- PROBLEM TO WORK ON
Each line of the records that holds "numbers" should be shown in full.

=== INPUT DATA ===

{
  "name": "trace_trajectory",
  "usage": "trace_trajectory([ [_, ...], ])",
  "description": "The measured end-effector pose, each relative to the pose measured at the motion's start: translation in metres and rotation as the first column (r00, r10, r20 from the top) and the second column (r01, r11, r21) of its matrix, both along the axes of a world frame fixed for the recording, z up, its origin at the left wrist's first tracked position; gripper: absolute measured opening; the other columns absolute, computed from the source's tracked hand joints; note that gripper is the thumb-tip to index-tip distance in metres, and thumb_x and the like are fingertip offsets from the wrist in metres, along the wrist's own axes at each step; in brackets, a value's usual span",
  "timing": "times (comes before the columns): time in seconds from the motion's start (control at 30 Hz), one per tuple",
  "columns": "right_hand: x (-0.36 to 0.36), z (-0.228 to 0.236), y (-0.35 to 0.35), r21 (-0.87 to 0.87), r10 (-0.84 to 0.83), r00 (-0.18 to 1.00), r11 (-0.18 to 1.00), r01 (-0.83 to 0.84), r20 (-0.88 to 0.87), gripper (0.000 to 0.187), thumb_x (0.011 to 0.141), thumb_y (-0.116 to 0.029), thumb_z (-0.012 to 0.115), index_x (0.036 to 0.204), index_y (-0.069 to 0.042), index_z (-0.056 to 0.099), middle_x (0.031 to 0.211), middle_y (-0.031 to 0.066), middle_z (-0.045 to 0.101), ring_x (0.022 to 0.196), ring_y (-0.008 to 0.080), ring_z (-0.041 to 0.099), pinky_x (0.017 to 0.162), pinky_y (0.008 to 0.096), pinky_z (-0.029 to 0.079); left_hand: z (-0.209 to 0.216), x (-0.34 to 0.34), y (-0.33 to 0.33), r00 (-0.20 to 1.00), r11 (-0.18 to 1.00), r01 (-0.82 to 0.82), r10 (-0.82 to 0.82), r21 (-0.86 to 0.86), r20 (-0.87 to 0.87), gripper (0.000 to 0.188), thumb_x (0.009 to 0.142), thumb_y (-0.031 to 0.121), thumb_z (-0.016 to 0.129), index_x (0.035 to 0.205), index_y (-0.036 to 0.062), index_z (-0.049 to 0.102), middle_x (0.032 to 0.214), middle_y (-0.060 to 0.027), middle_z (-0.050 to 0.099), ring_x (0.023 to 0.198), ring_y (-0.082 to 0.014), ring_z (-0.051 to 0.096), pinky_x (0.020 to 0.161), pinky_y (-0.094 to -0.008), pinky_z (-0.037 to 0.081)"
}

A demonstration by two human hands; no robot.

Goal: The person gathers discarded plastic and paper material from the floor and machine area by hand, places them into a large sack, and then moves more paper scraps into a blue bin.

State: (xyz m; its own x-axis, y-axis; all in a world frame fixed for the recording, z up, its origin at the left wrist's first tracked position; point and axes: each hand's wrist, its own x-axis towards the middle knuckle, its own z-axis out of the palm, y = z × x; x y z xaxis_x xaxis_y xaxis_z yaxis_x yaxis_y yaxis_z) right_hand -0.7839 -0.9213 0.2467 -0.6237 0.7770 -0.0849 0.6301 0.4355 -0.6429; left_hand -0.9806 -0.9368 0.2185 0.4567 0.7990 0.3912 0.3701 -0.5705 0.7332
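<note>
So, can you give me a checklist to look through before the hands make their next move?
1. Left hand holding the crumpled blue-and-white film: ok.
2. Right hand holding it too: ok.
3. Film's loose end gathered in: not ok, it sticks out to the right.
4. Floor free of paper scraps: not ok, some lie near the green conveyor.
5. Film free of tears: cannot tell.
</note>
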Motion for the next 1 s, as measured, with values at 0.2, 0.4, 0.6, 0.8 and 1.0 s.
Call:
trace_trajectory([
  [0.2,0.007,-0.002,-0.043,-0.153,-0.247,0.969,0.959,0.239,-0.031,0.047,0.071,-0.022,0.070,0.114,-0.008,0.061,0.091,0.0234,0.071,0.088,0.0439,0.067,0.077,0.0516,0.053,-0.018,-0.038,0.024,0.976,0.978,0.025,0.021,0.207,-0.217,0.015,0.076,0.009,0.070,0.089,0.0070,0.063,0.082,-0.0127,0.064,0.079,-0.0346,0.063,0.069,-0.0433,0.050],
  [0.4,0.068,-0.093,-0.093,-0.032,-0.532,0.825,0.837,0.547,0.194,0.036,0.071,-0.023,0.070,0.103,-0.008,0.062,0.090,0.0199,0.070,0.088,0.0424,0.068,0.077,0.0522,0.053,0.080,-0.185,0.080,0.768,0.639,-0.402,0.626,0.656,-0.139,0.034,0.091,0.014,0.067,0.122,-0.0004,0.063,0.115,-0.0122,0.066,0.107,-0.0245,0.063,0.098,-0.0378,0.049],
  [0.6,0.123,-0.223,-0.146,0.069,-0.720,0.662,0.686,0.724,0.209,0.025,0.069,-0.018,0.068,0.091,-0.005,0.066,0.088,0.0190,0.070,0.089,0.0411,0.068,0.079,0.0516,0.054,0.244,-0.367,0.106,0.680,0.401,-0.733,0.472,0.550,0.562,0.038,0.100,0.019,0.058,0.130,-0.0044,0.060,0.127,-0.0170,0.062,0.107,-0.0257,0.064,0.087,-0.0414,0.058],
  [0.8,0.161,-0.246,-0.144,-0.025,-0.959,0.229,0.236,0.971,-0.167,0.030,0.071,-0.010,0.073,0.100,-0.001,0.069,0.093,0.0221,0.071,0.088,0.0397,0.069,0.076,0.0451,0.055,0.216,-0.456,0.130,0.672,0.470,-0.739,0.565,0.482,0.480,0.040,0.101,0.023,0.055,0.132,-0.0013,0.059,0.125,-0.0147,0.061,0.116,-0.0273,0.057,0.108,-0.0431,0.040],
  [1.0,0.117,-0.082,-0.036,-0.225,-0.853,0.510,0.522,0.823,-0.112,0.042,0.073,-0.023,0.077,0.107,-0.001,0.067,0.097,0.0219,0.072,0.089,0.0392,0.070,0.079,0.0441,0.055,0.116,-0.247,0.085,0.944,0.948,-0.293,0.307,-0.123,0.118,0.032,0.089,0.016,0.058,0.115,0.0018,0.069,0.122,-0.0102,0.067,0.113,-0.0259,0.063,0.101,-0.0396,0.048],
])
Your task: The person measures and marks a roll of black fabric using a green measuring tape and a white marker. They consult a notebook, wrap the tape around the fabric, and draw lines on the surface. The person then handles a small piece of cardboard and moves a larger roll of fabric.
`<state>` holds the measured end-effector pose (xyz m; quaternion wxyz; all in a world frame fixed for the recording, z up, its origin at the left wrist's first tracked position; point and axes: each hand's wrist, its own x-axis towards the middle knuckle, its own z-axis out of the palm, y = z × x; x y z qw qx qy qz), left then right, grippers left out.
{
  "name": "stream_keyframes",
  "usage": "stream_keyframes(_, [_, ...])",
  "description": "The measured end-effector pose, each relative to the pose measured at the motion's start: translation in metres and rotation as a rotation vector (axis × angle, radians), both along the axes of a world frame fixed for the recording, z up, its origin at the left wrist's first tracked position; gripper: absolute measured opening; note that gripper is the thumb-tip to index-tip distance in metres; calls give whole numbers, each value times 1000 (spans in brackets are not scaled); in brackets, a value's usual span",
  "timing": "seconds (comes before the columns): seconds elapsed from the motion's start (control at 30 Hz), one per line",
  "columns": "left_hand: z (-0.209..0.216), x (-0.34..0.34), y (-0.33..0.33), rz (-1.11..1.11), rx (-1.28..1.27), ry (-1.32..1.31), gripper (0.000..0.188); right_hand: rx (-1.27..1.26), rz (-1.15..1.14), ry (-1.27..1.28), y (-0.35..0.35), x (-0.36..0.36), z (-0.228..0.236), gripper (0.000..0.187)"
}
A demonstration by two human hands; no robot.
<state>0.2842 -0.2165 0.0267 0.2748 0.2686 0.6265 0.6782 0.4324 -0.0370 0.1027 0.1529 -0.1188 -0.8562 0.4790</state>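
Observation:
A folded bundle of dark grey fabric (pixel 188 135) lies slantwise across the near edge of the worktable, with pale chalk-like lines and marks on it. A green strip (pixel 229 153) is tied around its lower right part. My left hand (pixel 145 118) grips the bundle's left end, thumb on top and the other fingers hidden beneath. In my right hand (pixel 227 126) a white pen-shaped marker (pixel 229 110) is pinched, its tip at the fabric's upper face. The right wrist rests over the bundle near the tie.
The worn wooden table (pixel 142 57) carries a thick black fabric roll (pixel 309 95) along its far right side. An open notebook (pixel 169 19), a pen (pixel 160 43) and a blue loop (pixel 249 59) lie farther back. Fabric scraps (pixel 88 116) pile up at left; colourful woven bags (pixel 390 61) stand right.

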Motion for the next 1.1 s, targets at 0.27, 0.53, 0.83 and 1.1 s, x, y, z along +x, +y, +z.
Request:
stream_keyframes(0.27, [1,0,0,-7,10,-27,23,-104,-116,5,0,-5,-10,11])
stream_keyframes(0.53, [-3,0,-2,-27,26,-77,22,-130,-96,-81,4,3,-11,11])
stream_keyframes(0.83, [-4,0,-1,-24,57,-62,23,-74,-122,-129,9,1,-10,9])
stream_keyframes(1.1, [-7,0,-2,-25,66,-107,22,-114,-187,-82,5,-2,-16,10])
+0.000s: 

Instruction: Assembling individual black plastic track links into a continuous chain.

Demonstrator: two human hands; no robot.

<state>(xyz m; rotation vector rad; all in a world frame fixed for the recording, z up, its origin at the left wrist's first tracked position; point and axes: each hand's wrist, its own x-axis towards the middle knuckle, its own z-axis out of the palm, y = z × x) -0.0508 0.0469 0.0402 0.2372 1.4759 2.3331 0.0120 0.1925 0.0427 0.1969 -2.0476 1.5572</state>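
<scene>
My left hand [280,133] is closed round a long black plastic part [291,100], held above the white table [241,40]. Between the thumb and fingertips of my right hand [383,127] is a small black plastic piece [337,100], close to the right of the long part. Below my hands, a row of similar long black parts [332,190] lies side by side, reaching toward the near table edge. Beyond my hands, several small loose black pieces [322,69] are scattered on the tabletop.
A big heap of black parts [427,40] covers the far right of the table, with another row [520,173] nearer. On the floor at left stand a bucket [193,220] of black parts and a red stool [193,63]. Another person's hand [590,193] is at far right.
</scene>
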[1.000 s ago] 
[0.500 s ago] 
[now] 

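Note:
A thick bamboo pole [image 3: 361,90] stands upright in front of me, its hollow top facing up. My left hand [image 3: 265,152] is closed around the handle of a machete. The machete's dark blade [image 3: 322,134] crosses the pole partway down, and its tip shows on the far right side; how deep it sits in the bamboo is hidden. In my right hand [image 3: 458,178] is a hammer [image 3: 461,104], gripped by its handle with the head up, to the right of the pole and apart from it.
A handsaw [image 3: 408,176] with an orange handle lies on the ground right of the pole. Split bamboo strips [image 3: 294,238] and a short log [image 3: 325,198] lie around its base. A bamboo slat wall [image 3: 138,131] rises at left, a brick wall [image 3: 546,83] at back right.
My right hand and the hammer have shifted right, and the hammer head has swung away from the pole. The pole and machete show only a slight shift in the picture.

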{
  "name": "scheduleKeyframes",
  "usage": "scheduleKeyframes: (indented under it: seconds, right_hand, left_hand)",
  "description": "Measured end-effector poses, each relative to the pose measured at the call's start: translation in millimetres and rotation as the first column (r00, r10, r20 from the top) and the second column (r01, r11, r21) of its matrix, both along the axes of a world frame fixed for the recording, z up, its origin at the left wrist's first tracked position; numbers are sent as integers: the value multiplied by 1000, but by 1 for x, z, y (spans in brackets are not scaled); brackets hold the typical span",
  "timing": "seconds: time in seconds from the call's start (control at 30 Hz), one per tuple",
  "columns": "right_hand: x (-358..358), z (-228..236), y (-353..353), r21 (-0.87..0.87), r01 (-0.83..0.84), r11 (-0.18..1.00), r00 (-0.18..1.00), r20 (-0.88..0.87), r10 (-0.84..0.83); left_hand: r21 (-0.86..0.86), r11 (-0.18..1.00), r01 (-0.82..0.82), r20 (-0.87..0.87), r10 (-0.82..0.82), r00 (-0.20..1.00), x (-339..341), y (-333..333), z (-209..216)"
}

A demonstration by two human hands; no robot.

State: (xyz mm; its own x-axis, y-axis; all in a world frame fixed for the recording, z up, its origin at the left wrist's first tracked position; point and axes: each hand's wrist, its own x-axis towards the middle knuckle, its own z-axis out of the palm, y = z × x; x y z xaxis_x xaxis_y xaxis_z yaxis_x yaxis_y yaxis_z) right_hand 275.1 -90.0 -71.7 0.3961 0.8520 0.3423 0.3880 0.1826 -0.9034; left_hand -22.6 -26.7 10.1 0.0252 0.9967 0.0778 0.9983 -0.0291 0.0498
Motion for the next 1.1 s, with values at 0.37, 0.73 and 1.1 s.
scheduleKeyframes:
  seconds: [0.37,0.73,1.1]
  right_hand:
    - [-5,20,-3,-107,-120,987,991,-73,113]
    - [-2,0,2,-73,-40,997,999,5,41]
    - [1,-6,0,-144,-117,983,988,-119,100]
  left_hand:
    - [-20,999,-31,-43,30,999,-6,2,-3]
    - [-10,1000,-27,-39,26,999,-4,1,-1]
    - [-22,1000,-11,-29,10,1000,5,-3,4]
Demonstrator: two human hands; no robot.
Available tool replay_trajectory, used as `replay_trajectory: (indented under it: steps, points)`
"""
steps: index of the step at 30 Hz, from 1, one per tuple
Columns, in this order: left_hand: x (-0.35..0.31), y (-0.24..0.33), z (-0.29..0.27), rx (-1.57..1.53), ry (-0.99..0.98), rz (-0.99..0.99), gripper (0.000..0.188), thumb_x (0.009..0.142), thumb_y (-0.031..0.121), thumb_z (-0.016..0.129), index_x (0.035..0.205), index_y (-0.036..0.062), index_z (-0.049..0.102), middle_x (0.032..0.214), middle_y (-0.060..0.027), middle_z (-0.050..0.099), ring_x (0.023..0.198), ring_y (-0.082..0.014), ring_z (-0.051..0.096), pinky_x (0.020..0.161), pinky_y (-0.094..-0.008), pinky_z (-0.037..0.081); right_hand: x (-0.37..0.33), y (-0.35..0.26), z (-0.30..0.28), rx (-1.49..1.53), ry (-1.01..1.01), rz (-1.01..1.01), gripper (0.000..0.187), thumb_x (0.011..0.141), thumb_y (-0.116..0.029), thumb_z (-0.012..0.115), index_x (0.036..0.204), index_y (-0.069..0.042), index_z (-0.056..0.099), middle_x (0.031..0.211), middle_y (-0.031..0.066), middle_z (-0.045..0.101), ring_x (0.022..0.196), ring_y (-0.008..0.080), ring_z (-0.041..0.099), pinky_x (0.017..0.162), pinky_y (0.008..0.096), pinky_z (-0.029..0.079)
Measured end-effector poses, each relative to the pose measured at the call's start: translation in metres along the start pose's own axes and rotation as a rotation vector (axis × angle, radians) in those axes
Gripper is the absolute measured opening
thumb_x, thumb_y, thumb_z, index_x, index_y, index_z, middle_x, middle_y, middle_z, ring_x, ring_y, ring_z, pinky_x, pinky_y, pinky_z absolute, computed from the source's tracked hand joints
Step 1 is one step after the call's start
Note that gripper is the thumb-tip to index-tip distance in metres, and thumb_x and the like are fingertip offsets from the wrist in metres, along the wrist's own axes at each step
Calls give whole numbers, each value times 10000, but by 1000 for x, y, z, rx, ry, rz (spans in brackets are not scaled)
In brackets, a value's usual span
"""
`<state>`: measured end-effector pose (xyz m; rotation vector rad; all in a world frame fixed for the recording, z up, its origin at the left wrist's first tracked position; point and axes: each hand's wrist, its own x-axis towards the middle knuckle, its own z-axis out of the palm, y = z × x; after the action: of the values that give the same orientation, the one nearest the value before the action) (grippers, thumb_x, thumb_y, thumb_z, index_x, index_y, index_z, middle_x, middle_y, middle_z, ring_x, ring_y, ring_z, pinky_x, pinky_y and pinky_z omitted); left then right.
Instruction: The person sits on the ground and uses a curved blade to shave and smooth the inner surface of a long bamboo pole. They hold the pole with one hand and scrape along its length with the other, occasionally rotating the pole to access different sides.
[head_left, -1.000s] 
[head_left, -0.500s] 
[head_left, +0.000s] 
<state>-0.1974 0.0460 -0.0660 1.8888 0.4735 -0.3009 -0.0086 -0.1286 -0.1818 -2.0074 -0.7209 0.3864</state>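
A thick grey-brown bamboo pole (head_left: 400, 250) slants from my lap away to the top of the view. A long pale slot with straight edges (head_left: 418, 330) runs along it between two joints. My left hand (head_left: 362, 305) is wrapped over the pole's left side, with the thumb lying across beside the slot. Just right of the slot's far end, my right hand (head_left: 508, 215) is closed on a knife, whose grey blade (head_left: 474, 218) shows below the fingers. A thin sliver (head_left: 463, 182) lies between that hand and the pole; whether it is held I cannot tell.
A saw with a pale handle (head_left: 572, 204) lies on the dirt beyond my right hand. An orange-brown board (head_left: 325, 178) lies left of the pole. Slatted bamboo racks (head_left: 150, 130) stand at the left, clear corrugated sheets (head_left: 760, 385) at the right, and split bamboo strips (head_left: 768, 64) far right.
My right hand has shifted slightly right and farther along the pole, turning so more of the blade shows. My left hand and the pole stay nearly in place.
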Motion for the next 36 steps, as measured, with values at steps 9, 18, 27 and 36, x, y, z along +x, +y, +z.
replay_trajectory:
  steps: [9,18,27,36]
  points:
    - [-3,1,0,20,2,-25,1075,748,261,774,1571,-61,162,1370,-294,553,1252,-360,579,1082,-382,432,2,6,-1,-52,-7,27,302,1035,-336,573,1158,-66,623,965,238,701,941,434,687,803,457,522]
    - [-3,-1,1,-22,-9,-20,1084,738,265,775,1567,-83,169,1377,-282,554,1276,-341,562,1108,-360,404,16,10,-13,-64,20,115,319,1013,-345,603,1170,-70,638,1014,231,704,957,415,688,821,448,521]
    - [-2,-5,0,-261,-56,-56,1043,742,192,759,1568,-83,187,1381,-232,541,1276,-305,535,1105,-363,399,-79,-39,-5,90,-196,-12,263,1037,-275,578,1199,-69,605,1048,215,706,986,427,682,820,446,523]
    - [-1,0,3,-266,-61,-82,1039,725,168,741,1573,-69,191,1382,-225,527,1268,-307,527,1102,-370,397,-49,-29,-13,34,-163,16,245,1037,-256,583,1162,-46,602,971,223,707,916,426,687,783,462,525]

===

- RESPONSE TO THIS TASK
  "description": "The measured end-effector pose, each relative to the pose measured at the motion's start: translation in metres and rotation as a rotation vector (axis × angle, radians), both along the axes of a world frame fixed for the recording, z up, its origin at the left wrist's first tracked position; gripper: absolute measured opening; note that gripper is the thumb-tip to index-tip distance in metres; calls give whole numbers, each value times 1000 (spans in brackets are not scaled); in brackets, a value's usual span",
  "description": "Measured end-effector poses, each relative to the pose measured at the call's start: translation in millimetres and rotation as the first column (r00, r10, r20 from the top) and the second column (r01, r11, r21) of its matrix, both along the axes of a world frame fixed for the recording, z up, its origin at the left wrist's first tracked position; numbers are sent as integers: the value multiplied by 1000, but by 1 for x, z, y (spans in brackets are not scaled); brackets hold the typical span",
Calls give whole numbers, each value times 10000, but by 1000 for x, y, z, rx, ry, rz (spans in brackets are not scaled)

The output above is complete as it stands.